= Task directions =
Write out every line below that includes the word "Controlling".

= Supplied records =

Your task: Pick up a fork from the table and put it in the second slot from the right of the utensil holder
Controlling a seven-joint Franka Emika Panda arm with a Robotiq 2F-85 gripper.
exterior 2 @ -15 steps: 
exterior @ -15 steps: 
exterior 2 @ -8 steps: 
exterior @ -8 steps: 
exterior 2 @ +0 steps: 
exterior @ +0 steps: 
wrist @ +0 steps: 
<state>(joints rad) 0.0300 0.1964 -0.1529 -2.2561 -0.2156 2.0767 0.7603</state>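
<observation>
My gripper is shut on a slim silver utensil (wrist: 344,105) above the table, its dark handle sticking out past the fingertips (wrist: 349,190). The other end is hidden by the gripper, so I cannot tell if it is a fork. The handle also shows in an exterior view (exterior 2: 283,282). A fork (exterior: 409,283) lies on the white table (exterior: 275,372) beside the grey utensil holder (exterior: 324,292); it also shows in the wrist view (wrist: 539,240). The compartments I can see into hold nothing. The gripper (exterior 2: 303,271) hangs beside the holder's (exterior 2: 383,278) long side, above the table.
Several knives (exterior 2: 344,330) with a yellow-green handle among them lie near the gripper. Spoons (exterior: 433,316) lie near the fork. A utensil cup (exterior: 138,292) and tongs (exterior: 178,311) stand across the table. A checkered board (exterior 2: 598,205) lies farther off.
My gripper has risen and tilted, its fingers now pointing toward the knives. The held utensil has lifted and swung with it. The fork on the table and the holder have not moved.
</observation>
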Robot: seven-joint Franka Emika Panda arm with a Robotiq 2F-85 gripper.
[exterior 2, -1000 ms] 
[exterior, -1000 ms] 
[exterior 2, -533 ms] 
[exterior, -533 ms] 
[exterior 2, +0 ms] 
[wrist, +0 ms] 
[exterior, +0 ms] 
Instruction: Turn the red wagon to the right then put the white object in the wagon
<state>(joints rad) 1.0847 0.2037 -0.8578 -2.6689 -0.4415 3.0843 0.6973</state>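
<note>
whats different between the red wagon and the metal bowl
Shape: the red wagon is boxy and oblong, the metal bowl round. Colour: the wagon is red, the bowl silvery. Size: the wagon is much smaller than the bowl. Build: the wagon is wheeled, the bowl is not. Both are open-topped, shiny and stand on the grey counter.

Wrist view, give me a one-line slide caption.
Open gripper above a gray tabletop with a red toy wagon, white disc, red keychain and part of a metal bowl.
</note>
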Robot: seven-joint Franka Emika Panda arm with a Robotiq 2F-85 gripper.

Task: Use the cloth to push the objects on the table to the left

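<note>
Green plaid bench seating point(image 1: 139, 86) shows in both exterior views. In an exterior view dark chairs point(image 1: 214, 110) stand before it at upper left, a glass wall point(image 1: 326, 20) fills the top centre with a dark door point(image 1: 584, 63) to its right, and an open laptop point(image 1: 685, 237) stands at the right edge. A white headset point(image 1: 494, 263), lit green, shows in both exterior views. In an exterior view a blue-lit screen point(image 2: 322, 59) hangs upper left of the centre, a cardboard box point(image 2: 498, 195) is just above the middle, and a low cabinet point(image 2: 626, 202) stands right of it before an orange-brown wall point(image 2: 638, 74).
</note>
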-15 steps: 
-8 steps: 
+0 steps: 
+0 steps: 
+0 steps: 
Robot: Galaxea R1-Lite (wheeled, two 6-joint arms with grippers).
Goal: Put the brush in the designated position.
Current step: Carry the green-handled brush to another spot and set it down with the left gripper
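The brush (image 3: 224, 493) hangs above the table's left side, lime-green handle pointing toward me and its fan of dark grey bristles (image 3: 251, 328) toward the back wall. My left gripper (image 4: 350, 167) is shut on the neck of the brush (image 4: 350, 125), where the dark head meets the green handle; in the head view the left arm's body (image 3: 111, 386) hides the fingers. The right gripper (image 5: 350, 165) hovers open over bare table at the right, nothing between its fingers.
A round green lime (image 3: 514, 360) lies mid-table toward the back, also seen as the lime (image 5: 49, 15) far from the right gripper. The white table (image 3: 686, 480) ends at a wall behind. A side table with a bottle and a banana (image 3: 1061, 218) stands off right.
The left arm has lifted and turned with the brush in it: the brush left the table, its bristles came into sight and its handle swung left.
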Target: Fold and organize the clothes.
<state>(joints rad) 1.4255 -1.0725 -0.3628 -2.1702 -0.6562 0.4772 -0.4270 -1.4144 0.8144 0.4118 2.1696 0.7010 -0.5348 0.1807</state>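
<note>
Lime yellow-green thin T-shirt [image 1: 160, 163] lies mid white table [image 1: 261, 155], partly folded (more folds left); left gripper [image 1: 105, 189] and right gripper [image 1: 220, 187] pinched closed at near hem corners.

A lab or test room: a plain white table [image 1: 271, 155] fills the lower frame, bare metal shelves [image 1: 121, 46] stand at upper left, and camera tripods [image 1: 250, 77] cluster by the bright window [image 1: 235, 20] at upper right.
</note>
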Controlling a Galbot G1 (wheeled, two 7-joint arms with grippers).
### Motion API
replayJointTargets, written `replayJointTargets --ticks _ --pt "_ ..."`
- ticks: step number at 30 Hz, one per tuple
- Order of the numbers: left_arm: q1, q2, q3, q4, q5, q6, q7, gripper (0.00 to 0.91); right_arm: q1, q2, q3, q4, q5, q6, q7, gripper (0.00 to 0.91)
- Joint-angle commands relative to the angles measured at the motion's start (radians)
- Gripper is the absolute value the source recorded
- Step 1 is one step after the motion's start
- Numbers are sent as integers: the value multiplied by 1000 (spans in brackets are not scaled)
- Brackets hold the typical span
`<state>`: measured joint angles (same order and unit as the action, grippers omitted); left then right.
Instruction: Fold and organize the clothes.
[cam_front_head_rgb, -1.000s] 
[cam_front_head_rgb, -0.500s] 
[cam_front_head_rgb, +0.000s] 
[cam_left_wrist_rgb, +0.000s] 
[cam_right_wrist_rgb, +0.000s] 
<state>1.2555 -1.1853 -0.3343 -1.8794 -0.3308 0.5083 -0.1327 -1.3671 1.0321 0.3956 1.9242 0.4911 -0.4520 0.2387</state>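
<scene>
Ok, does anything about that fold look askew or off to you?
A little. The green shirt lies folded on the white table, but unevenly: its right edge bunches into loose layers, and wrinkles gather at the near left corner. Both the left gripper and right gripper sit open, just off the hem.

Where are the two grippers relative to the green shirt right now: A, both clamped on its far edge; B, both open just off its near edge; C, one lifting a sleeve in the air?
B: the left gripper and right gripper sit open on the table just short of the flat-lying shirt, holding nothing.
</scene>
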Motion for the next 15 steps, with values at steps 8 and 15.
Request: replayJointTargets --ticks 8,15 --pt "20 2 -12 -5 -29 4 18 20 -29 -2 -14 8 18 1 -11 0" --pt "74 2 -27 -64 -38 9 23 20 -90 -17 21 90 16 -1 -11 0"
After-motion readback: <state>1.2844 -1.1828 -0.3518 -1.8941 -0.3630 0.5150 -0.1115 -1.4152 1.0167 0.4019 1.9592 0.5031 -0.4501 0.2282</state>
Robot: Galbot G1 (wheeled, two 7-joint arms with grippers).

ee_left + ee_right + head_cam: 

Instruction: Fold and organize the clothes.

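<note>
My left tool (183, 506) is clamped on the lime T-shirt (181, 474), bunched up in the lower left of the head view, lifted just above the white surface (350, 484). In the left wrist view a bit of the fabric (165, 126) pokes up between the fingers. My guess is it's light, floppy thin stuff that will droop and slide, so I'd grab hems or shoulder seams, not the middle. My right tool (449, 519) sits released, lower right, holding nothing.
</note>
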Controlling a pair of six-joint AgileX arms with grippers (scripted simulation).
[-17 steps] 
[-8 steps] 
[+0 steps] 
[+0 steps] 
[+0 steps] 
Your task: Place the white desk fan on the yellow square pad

= Task response =
Controlling a seven-joint Franka Emika Panda arm with a Robotiq 2F-85 gripper.
Controlling a Galbot G1 (wheeled, two 7-joint arms with grippers).
Controlling a pair of six-joint AgileX arms with grippers (scripted simulation).

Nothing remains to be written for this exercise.